When we met for the first time at the club’s meeting nearly 20 years ago, our country was entering a new stage in its development. Russia was emerging from an extremely difficult period of convalescence after the Soviet Union’s dissolution. We launched the process of building a new and what we saw as a more just world order energetically and with good will. It is a boon that our country can make a huge contribution because we have things to offer to our friends, partners and the world as a whole.

Regrettably, our interest in constructive interaction was misunderstood, was seen as obedience, as an agreement that the new world order would be created by those who declared themselves the winners in the Cold War. It was seen as an admission that Russia was ready to follow in others’ wake and not to be guided by our own national interests but by somebody else’s interests.

Over these years, we warned more than once that this approach would not only lead to a dead-end but that it was fraught with the increasing threat of a military conflict. But nobody listened to us or wanted to listen to us. The arrogance of our so-called partners in the West went through the roof. This is the only way I can put it.

The United States and its satellites have taken a steady course towards hegemony in military affairs, politics, the economy, culture and even morals and values. Since the very beginning, it has been clear to us that attempts to establish a monopoly were doomed to fail. T

he world is too complicated and diverse to be subjected to one system, even if it is backed by the enormous power of the West accumulated over centuries of its colonial policy. Your colleagues as well – many of them are absent today, but they do not deny that to a significant degree, the prosperity of the West has been achieved by robbing colonies for several centuries. This is a fact. Essentially, this level of development has been achieved by robbing the entire planet.

The history of the West is essentially the chronicle of endless expansion. Western influence in the world is an immense military and financial pyramid scheme that constantly needs more “fuel” to support itself, with natural, technological and human resources that belong to others. This is why the West simply cannot and is not going to stop. Our arguments, reasoning, calls for common sense or proposals have simply been ignored.

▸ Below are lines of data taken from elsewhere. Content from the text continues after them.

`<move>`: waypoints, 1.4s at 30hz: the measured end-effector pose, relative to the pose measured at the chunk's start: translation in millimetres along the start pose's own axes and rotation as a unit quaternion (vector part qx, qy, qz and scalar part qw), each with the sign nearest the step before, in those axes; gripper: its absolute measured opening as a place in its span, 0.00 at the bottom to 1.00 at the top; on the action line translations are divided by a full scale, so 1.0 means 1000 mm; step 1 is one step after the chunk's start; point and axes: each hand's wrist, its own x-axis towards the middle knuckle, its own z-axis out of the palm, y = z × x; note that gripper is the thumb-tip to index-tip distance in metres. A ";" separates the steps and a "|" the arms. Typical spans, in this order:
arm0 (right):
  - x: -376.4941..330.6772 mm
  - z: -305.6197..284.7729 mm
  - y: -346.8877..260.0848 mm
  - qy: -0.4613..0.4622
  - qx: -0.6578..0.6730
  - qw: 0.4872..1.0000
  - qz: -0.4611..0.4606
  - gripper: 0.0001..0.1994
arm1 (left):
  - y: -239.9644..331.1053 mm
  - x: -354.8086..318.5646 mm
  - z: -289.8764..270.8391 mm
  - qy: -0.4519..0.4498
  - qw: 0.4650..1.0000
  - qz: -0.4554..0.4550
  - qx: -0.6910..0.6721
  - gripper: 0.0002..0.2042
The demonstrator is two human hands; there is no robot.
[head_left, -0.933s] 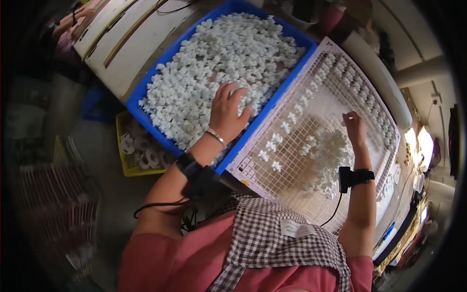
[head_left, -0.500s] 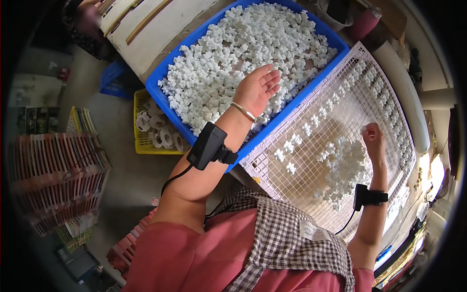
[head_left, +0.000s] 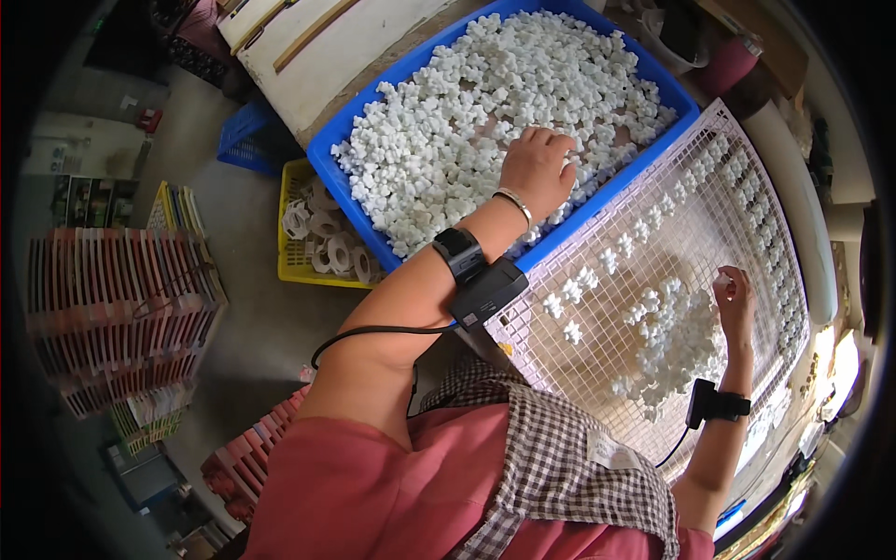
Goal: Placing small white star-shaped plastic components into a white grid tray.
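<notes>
Small white knobbly, star-like pieces [head_left: 439, 112] fill a blue tray [head_left: 329, 173]. My left hand [head_left: 539, 175] is over the tray's near right part, back upward and fingers curled down toward the pieces. Its fingertips are partly hidden, so what they grip does not show. Above a white mesh rack [head_left: 597, 322], my right hand [head_left: 736, 303] has its thumb and fingers drawn together on what looks like one small white piece [head_left: 721, 278]. A loose heap of such pieces [head_left: 677, 331] lies on the mesh beside it. Several pieces stand there in rows [head_left: 653, 217].
A yellow basket [head_left: 291, 219] of white rings stands left of the tray, near a blue crate [head_left: 247, 135]. Stacked reddish slats [head_left: 112, 317] rise at the far left. Behind the tray are a bucket [head_left: 677, 56] and a pink container [head_left: 731, 63]. A pale roll [head_left: 810, 215] borders the rack.
My left hand has turned from palm sideways with loose fingers to back upward, and its fingers have curled over the pieces. My right hand stays over the rack. The whole view has shifted slightly.
</notes>
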 end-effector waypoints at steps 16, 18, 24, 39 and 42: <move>0.007 -0.014 -0.020 0.056 0.020 0.989 0.136 0.17 | 0.021 -0.016 0.029 -0.098 0.989 0.036 0.108 0.20; 0.003 -0.019 -0.018 0.011 0.028 0.998 0.054 0.12 | 0.019 -0.017 0.031 -0.094 0.992 0.035 0.082 0.21; -0.004 -0.016 0.007 0.024 0.020 1.000 -0.004 0.10 | 0.013 -0.017 0.035 -0.109 0.986 0.057 0.109 0.21; 0.091 -0.001 -0.023 0.175 0.137 0.975 -0.006 0.05 | 0.045 -0.018 0.034 -0.148 0.977 0.001 0.151 0.24; 0.113 0.009 -0.026 0.201 0.085 0.976 -0.022 0.04 | 0.045 -0.020 0.032 -0.147 0.979 -0.008 0.140 0.24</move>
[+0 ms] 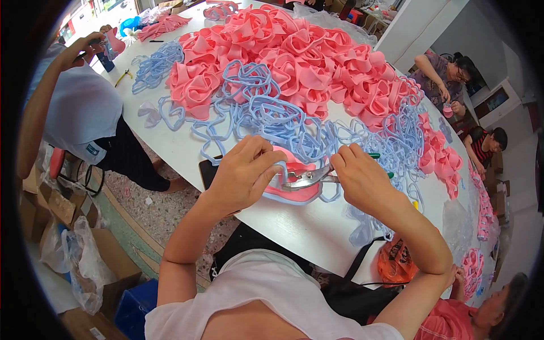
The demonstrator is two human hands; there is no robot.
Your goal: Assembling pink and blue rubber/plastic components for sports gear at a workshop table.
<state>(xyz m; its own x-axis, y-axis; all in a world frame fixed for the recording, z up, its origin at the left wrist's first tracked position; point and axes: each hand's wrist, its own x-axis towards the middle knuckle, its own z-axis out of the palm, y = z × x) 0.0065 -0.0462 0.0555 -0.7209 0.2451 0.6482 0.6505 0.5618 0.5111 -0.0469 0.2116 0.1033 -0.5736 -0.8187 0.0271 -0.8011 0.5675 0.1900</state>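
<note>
My left hand (242, 173) grips a pink rubbery piece with a pale blue rim (296, 192) and holds it down on the white table (175, 144). My right hand (362, 178) is closed on metal shears with green handles (309, 177). The blades point left over the pink piece, close to my left fingers. A tangle of pale blue strips (294, 127) lies just beyond both hands.
A large heap of pink pieces (306, 56) covers the far table. A dark phone (207, 170) lies at the near edge. Other people sit around: one at the left (79, 107), others at the right (445, 76). Cardboard boxes and plastic bags (79, 255) crowd the floor.
</note>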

I have said this publicly to both our allies and partners. There was a moment when I simply suggested: perhaps we should also join NATO? But no, NATO does not need a country like ours. No. I want to know, what else do they need? We thought we became part of the crowd, got a foot in the door. What else were we supposed to do? There was no more ideological confrontation. What was the problem? I guess the problem was their geopolitical interests and arrogance towards others. Their self-aggrandisement was and is the problem.

We are compelled to respond to ever-increasing military and political pressure. I have said many times that it was not us who started the so-called “war in Ukraine.” On the contrary, we are trying to end it. It was not us who orchestrated a coup in Kiev in 2014 – a bloody and anti-constitutional coup. When [similar events] happen in other places, we immediately hear all the international media – mainly those subordinate to the Anglo-Saxon world, of course – this is unacceptable, this is impossible, this is anti-democratic. But the coup in Kiev was acceptable. They even cited the amount of money spent on this coup. Anything was suddenly acceptable.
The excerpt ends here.